— Mówisz o kuropatwie? — Spojrzałam na swojego ucznia. — Drób bardzo łatwo się płoszy, a ty tak dudniłeś łapami, że Gwiezdni zatykają uszy! — syknęłam, niezadowolona z braku postępów u Wojowniczego. Za dużo czasu spędzaliśmy na... No właśnie, na mnie i moich sprawach. Poczucie winy zawładnęło mną momentalnie — przecież nie mogę zaniedbywać szkolenia własnego ucznia! Kto widział taką przywódczynię klanu? Miałam jeszcze tyle spraw na głowie, a dochodziły mi tylko nowe zmartwienia. Maślane oczy ucznia były wlepione w mój pysk, cicho czekające na kolejne polecenia. Tylko czy na prawdę powinnam go szkolić?...
— Wojownicza Łapo, musimy poważnie zabrać się za ciebie, nie możesz zostać w tyle. Jesteś jeszcze młody, a przyszły zastępca chyba powinien umieć upolować głupiego ptaka Dwunożnych, hm?
— Tak, Nakrapiane Ucho!
— Spróbuj jeszcze raz — zachęciłam.
Młody czujnym nosem szybko wyczuł ofiarę i przypadł do ziemi. Tym razem pełznął w jej stronę tak wolno, jak tylko mógł. Zadziwiające, prychnęłam w myśli. Podszedł kuropatwę na długość lisa i szykował się do skoku. Nagle ptak uniósł głowę, jednak sekundę za późno zorientował się o niebezpieczeństwie i po chwili wisiał martwy w szczękach Wojowniczego.
— Gratulacje, Futrzaku, chyba się poprawiłeś. — Spojrzałam na jego dumnie merdający ogon. — Jeszcze dużo przed tobą, a na koniec ocena, pamiętasz? Będę na ciebie patrzeć z daleka, a ty zapolujesz sam, zadecyduje to o twoim pasowaniu na wojownika.
— Tak, wiem. Nie mogę się doczekać! — Radośnie popędził przed siebie w kierunku obozu, aby zanieść zdobycz na stertę.

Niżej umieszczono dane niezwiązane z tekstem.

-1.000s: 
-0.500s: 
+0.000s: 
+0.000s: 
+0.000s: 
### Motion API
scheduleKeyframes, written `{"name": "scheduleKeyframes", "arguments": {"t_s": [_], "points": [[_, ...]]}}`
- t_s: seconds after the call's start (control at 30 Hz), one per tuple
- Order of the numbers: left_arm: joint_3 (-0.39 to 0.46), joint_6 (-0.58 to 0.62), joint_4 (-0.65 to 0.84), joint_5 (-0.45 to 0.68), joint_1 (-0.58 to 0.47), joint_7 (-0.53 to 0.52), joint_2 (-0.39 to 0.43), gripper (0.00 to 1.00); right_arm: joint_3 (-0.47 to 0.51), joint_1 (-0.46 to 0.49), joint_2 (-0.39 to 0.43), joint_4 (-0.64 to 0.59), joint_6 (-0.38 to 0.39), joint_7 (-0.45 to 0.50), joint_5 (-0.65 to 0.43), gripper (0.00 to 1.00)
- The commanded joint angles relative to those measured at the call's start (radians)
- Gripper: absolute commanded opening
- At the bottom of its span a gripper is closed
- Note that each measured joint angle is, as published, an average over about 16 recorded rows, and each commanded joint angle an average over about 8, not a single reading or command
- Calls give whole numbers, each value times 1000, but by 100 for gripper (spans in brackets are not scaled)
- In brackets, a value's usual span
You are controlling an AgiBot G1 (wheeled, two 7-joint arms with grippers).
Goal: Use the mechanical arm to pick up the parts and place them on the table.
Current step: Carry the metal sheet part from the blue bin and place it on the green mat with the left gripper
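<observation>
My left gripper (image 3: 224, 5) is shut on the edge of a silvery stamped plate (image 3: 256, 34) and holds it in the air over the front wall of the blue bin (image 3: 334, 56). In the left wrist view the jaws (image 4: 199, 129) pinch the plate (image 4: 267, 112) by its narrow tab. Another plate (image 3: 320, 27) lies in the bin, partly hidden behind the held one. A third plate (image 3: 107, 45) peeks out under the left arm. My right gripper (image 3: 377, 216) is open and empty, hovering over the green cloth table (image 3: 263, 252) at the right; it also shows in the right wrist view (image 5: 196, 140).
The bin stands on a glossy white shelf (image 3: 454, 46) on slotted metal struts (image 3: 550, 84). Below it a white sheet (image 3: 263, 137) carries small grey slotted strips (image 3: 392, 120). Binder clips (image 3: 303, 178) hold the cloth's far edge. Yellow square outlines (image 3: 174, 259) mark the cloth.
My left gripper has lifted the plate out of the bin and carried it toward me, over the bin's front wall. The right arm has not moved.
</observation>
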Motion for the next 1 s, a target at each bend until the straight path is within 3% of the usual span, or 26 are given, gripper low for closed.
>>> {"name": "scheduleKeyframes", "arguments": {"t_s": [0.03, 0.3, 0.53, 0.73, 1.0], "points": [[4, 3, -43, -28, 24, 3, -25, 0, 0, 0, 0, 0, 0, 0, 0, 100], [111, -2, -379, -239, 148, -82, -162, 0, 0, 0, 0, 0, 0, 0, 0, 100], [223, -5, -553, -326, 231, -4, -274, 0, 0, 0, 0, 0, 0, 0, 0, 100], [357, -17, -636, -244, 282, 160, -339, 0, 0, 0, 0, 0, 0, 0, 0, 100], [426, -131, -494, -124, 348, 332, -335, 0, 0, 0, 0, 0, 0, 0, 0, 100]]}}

Westchnęłam cicho. Jego energia będzie nam potrzebna w odbudowaniu silnego klanu, jednak najpierw trzeba zrobić z niego psa, a nie szczeniaka. Jak na razie powinnam wybrać nowego zastępcę, do wschodu księżyca, zgodnie z tradycją. Wahałam się co do wyboru, jednak w głębi serca wiedziałam, jaki jest jedyny słuszny wybór. Z ciężkimi jak kamień łapami udałam się w ślad za swoim uczniem, nie myślałam, że władza będzie tak na mnie ciążyć. Nagle spadł na mnie ogrom obowiązków i nie miałam praktycznie żadnego wsparcia — czas to zmienić — pomyślałam.

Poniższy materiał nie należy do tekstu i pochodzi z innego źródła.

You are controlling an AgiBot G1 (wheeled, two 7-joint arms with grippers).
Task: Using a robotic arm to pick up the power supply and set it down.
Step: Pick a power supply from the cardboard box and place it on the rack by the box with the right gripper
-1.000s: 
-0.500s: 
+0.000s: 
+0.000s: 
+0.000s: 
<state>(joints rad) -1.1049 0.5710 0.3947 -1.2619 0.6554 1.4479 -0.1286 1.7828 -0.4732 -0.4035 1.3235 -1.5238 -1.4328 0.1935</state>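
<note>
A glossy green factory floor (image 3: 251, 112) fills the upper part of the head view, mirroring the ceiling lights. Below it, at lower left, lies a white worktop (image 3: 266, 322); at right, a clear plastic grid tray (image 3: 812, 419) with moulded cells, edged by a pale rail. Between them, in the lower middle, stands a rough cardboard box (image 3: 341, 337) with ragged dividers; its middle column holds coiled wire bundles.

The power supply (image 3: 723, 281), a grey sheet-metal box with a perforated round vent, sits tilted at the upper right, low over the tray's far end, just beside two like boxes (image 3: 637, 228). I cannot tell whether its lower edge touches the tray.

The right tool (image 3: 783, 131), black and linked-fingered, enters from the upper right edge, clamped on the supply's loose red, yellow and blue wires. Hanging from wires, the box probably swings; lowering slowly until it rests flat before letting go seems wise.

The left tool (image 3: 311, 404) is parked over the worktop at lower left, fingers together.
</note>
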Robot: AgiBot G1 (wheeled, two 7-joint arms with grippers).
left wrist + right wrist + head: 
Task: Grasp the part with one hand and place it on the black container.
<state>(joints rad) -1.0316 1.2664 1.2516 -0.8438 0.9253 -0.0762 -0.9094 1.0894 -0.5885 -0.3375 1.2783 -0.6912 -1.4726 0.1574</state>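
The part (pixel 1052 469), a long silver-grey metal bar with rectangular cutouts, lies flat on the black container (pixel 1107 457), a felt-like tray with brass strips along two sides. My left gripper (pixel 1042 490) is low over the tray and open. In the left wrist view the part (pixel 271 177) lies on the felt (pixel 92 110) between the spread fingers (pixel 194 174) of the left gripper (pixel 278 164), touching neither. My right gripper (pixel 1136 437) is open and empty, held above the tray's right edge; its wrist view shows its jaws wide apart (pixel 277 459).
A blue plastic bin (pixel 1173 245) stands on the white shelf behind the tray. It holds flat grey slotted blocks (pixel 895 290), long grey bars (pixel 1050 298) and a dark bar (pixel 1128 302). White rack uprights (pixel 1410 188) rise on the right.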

Tak więc wkraczając do budynku, który służył nam za schronienie wskoczyłam na schody prowadzące na piętro i rzekłam:
— Niech każdy pies zdolny samodzielnie polować zbierze się na zebranie klanu!
Powoli z zakamarków domostwa zaczęły wyłaniać się znajome sylwetki. Niestety, nie wszystkie wieści, jakie przynosiłam, były dobre.

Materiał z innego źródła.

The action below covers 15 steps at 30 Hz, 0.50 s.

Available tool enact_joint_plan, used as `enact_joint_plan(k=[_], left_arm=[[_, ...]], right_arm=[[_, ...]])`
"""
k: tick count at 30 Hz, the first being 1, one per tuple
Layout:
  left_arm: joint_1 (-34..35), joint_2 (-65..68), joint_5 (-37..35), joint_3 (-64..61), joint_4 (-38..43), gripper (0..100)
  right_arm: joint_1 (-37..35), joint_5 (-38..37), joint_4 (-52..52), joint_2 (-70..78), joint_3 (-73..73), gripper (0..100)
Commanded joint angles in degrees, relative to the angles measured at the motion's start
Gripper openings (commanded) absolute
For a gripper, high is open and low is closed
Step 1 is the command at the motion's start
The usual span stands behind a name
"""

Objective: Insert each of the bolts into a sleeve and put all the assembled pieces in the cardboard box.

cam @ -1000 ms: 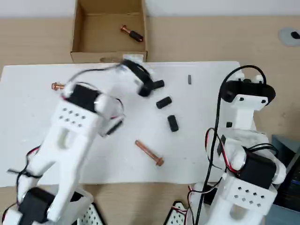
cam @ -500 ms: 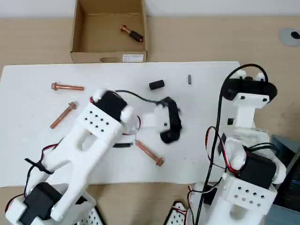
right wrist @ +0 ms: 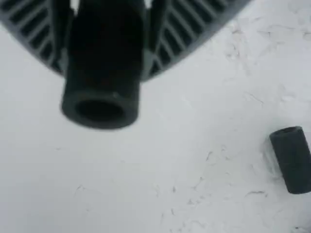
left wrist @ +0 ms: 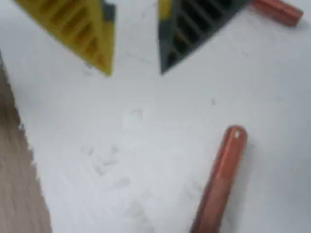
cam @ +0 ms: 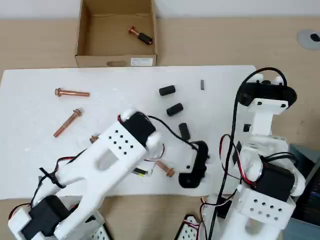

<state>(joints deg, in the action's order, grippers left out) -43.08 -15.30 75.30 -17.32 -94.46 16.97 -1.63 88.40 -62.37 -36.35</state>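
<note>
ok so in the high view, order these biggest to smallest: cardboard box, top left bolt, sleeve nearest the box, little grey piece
1. cardboard box
2. top left bolt
3. sleeve nearest the box
4. little grey piece
No ties; each looks clearly smaller than the one before.

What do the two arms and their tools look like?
The left arm and right arm are white shells with black motor blocks and rows of small round holes; black cables and red wires loop along them. The left tool has ribbed fingers, one yellow, one dark. The right tool has dark grey ribbed fingers.
</note>
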Motion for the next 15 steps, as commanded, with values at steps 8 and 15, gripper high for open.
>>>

— Niech wszyscy posłuchają mnie uważnie. Dotarła do mnie smutna wiadomość, iż Wilczy Pysk zginął. — Niedowierzanie i cisza pokryły całe pomieszczenie. — Niedługo powinien wrócić patrol z jego ciałem, tradycyjnie odprawimy czuwanie na jego cześć, a rano wyznaczę wojowników do zakopania ciała. Oficjalnie jutro rano wybiorę się na Płyciznę, aby otrzymać nowe imię i błogosławieństwo przodków, a moją powinnością jest wyznaczenie nowego zastępcy przed wschodem księżyca. — odczuwałam napięcie każdym włoskiem na swoim ciele. — Wystąp, Irysowe Serce.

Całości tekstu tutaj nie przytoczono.